Nov. 24 (Bloomberg) -- Mitsubishi UFJ Financial Group Inc. said it will earn 930 billion yen ($7.8 billion) this year, making it Japan's second-most-profitable company ever, as economic recovery reduces bad loans and boosts fees from asset management.

Mitsubishi UFJ is competing for business in an economy where lending hasn't risen in a decade. Central bank predictions that consumer prices will end a seven-year slump in 2006 may help Mitsubishi Tokyo boost fee income and generate a higher return on assets that are 10 percent larger than Citigroup Inc.'s.

The group, created Oct. 1, put off combining its commercial banking units until Jan. 1 to conduct additional testing of computer networks, seeking to avoid disruptions that plagued systems mergers at Mizuho Financial Group Inc., the second- largest Japanese bank.

Mizuho and Sumitomo Mitsui Financial Group Inc., the third- biggest lender, both forecast record full-year profit earlier this week as bad-loan costs fell and benchmark stocks rallied, boosting sales of mutual funds. Mizuho said it expects 630 billion yen net income after second-quarter earnings doubled and income at its investment-banking unit rose.

Sumitomo Mitsui raised its profit target 20 percent to 550 billion yen as costs to dispose of bad loans fell almost 30 percent in the first six months and fees for arranging syndicated loans and trading stocks for brokerages swelled during the period.

Nakagawa, who holds shares in the bank, says Mitsubishi UFJ may struggle to match growth at Mizuho and Sumitomo Mitsui until it completes integrating its main banking units.

Net interest income at the group's four banking units, a measure of its core lending business, fell to 857.9 billion yen, from 917.9 billion yen.

Still, its financial strength rating was raised today by Moody's Investors Service, which said it expects the group's financial fundamentals to improve ``at a pace much faster than previously projected.'' Moody's raised the rating, which doesn't affect the credit profile of Mitsubishi UFJ, to D+ from D with a positive outlook.
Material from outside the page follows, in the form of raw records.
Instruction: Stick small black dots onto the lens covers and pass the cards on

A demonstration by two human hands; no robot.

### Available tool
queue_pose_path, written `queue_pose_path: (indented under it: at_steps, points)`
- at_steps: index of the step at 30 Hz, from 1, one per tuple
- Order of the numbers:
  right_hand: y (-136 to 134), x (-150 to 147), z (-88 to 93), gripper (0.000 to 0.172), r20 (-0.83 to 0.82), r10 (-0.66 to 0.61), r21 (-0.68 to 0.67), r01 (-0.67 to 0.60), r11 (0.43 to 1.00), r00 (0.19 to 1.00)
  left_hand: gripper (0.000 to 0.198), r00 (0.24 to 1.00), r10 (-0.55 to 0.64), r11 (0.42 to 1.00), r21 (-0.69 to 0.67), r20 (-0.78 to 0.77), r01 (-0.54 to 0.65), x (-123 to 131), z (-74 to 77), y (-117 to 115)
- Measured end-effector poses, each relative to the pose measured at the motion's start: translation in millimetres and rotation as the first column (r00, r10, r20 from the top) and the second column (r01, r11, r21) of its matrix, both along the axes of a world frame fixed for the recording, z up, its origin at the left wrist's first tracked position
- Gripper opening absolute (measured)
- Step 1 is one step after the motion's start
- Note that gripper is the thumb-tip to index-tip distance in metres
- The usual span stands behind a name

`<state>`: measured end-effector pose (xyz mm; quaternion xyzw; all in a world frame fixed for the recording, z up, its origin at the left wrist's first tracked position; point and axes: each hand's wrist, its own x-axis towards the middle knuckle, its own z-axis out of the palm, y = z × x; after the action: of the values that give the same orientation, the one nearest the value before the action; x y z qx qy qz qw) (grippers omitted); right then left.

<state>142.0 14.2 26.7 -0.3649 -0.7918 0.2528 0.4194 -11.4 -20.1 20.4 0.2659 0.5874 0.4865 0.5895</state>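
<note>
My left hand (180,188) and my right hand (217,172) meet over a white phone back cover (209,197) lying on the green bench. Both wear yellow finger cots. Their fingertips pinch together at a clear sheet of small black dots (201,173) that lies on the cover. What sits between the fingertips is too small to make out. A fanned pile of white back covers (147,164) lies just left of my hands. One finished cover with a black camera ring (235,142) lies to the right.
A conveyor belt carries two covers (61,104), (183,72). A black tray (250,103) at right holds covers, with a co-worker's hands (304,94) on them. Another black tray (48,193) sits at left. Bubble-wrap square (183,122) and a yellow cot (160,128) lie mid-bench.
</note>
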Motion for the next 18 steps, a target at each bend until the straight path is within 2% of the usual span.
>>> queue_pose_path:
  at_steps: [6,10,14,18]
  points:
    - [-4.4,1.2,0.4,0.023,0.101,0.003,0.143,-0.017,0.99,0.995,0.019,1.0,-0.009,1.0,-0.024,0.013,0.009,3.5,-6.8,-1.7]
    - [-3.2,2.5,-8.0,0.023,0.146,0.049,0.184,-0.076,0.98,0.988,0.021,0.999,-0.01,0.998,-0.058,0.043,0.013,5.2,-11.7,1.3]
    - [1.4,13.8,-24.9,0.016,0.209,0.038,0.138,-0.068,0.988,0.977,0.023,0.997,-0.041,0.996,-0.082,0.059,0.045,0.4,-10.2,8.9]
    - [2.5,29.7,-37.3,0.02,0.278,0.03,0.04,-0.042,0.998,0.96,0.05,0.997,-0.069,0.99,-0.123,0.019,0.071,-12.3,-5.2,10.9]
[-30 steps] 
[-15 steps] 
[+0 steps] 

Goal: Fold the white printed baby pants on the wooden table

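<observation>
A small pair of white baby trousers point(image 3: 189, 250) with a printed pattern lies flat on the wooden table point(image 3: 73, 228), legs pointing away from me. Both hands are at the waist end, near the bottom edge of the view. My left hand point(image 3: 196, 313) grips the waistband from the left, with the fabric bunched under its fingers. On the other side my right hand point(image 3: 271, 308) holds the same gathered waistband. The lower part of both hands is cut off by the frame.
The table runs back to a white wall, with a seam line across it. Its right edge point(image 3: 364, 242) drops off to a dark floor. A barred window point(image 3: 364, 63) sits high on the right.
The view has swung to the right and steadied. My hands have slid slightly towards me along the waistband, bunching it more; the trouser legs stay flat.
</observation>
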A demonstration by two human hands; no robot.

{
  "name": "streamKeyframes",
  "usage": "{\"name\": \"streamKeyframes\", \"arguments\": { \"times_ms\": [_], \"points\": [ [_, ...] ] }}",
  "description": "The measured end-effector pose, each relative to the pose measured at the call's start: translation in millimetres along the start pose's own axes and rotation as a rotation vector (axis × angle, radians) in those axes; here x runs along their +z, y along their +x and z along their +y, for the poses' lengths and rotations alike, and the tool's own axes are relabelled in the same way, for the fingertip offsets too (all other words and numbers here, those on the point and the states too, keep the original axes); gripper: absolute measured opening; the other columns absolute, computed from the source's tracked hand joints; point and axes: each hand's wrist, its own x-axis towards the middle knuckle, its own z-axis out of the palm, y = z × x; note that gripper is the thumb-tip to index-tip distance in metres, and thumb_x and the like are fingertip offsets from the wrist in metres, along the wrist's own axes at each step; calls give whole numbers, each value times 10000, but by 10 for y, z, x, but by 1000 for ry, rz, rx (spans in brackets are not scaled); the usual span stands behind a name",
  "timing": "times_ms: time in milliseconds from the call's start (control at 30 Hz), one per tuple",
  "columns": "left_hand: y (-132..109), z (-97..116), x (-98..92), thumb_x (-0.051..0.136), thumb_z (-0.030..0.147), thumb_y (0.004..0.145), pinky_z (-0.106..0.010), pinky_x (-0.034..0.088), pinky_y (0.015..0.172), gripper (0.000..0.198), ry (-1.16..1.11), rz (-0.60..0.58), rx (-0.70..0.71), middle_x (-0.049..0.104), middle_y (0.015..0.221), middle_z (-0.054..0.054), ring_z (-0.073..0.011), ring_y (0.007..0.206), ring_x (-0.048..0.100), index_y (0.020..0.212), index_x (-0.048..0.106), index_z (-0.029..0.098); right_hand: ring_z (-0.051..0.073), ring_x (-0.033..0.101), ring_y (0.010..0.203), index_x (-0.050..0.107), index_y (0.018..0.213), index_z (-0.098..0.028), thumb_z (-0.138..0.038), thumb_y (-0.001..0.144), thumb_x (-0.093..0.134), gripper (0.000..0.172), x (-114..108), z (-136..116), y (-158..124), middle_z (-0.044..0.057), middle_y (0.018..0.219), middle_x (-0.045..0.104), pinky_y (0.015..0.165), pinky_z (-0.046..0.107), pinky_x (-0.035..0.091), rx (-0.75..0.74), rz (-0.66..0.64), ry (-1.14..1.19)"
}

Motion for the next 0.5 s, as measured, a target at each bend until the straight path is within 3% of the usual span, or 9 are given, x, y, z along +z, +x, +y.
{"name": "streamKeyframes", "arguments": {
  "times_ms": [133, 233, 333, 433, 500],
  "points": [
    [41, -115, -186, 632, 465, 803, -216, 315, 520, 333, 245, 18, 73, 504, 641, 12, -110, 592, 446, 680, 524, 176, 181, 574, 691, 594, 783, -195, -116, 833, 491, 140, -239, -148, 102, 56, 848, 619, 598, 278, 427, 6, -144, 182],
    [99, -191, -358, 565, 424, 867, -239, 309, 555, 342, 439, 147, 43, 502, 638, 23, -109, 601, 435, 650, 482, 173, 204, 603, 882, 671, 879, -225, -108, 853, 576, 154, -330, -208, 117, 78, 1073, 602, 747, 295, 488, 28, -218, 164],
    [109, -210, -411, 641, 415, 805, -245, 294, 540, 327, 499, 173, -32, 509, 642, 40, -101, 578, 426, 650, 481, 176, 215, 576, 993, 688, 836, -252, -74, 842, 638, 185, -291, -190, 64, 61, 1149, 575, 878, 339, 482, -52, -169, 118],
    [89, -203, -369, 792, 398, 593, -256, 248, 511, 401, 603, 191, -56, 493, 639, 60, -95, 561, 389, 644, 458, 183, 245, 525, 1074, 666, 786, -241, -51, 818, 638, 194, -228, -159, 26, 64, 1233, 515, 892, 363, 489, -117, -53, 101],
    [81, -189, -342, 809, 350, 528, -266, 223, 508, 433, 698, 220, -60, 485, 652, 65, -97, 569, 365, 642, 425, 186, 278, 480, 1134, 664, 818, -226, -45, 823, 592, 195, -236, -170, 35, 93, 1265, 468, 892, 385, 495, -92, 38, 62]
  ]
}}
Consolidated second-quarter net income totaled 451.3 billion yen for the three months ended Sept. 30. That compares with a combined loss by the merger partners of 493.1 billion a year earlier, according to results the bank announced today for the former UFJ Holdings Inc. and Mitsubishi Tokyo Financial Group Inc. The figures were obtained by subtracting first- quarter results from the half-year numbers.

Mitsubishi Tokyo's outstanding bad loans fell to 1.09 trillion yen, or 2.21 percent of total lending, as of Sept. 30, from 1.25 trillion yen or 2.55 percent three months earlier. UFJ's bad-loan ratio fell to 3.32 percent, from 3.62 percent as total non-performing loans dropped to 1.40 trillion yen from 1.48 trillion yen as of June 30.

Mitsubishi Tokyo's capital adequacy ratio -- a measure of capital reserves against assets at risk -- rose to 12.01 percent from 11.51 percent. The ratio at UFJ rose to 11.67 percent from 11.18 percent.